Adult-onset symptoms for Huntington’s disease typically develop between the ages of 30-50 years old. Early signs include clumsiness, problems with balance, behavioral changes, and difficulty thinking and expressing emotion. As HD progresses, uncontrolled movements in the fingers, feet, face, or torso become more pronounced. Conversely, another symptom of HD involves rigidity and stiffness, which may occur at a further progressed stage, as the patient may start out with having dance-like, involuntary motion but then their range of motion may become stiff. Tremors and altered posture are also tell-tale signs of HD. Patients with HD undergo a host of other major physical changes throughout the course of disease progression, such as slurred speech, difficulties swallowing and eating, waking, insomnia, seizures, etc. As HD runs its course, patients become wheelchair bound or bedridden.  

Cognitive changes also become more prominent, as problems with attention, problem-solving, decision-making, prioritizing tasks, learning, and remembering are brought to the surface. The impact of the disease on quality life can also affect behavior, as irritation, apathy, depression, and social withdrawal are commonly seen amongst HD patients.  

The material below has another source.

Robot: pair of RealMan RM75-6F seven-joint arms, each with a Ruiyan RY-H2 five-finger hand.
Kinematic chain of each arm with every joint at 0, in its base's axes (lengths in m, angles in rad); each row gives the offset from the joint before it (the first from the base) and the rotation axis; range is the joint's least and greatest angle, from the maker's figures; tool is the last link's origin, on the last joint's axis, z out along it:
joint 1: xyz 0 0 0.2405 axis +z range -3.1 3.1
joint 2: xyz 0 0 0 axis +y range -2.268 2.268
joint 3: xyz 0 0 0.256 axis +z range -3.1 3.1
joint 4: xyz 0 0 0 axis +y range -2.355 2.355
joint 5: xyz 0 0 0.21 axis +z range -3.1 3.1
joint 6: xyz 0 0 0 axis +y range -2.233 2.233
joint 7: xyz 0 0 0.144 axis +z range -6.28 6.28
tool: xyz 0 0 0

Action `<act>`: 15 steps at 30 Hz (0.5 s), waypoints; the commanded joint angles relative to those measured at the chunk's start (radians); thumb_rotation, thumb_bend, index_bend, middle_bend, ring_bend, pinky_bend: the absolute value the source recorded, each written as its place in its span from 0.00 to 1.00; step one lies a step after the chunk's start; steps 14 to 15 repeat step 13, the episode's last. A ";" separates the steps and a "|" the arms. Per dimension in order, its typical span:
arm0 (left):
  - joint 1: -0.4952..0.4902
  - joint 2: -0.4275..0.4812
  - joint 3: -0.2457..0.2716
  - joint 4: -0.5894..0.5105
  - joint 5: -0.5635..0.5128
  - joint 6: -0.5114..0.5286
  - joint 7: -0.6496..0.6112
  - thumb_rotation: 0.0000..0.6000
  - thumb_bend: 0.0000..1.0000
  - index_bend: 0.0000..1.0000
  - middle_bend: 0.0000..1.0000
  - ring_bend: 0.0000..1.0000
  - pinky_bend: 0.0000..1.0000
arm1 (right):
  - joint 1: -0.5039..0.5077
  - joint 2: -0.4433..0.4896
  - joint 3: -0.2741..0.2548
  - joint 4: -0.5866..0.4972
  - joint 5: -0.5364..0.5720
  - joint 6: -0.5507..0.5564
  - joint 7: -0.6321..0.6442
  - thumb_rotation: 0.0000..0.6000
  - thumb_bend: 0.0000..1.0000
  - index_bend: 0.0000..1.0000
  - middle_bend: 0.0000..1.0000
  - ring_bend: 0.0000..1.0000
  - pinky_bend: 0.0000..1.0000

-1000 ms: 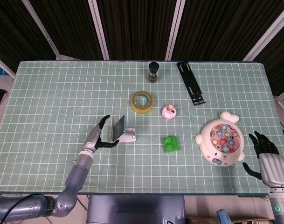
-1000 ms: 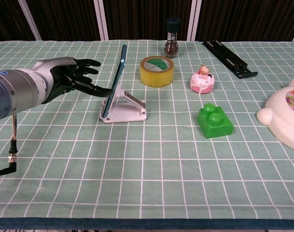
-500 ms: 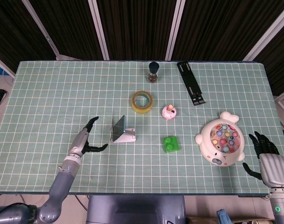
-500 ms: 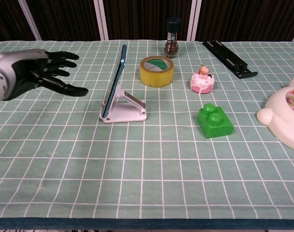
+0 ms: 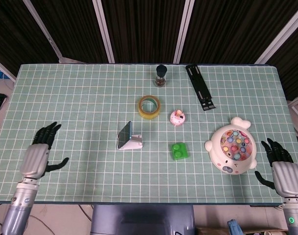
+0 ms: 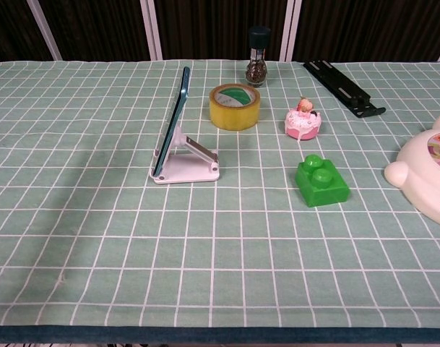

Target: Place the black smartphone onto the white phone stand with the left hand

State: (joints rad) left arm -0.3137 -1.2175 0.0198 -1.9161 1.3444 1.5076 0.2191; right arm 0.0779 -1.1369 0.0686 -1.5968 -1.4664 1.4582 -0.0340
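- I see the phone (image 6: 173,119) sitting on the stand (image 6: 187,163). It leans back on it, tilted, with its bottom edge in the stand's front lip.
- From the head view, the phone (image 5: 125,133) and stand (image 5: 133,143) are near the middle of the table (image 5: 65,98), a bit to the left.
- My left hand (image 5: 35,157) is well apart from the phone, near the table's front left edge. Its fingers are spread apart and it holds nothing. Only the head view shows it.
- My right hand (image 5: 284,174) is at the front right edge of the table. Its fingers are spread too, and it holds nothing. It is just beside the toy, not touching it as far as I can tell.
- A yellow tape roll (image 6: 235,106) lies flat behind the stand, a little to the right.
- A small pink cake (image 6: 303,121) sits to the right of the tape.
- A green block (image 6: 321,181) is in front of the cake, closer to me.
- A pepper mill (image 6: 256,66) with a black top stands upright at the back, behind the tape.
- A black bar (image 6: 343,87) lies flat at the back right.
- A white round toy (image 5: 233,151) with many colored buttons sits on the right side. The chest view shows only its left part, cut off by the edge.
- The table has a green cloth with white grid lines.
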 commanded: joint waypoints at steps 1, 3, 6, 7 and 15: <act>0.115 0.041 0.092 0.180 0.126 0.127 0.001 1.00 0.16 0.00 0.00 0.00 0.00 | -0.001 0.000 0.000 -0.001 0.000 0.001 -0.001 1.00 0.36 0.06 0.00 0.00 0.15; 0.144 0.026 0.098 0.252 0.147 0.157 -0.012 1.00 0.15 0.00 0.00 0.00 0.00 | -0.001 0.000 -0.001 -0.001 -0.002 0.003 -0.002 1.00 0.36 0.06 0.00 0.00 0.15; 0.174 0.006 0.098 0.344 0.176 0.196 -0.026 1.00 0.15 0.00 0.00 0.00 0.00 | -0.002 -0.001 -0.001 -0.001 -0.004 0.004 -0.002 1.00 0.36 0.06 0.00 0.00 0.15; 0.183 -0.002 0.097 0.371 0.184 0.206 -0.031 1.00 0.15 0.00 0.00 0.00 0.00 | -0.002 -0.001 -0.001 -0.001 -0.005 0.005 -0.001 1.00 0.36 0.06 0.00 0.00 0.15; 0.203 -0.015 0.081 0.403 0.191 0.204 -0.056 1.00 0.15 0.00 0.00 0.00 0.00 | -0.004 -0.001 -0.002 0.002 -0.008 0.008 0.005 1.00 0.36 0.06 0.00 0.00 0.15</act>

While HD is most frequently noted in adults, children and adolescents may also start experiencing symptoms early on, although this is rare.  

How is it diagnosed and treated?

Fortunately, strides in modern medicine have created numerous tools that can be used to assess whether an individual has HD.  

  • Neurological exams are frequently administered, examining reflexes, balance, movement, and walking. 
  • Imaging using CT or MRI scans to identify areas of brain shrinkage and enlargement of ventricles. While these results are less reliable as standalone evidence, they can be combined with symptomology to make a compelling case. 
  • Genetic testing is the most important way to assess the risk for developing HD. Doctors look for a high volume of CAG repeats in the genetic code of the gene on chromosome 4 (typically 36 repeats or more). Prenatal testing can also be conducted to determine the likelihood of a newborn developing HD.  

 As with most neurodegenerative disorders, a proper cure has yet to be found. There are therapies on the market that attempt to minimize symptoms, such as chorea and emotional regulation. However, at this point, drugs tend to be reserved for later stages of HD, when symptoms are strong enough to inhibit daily functioning.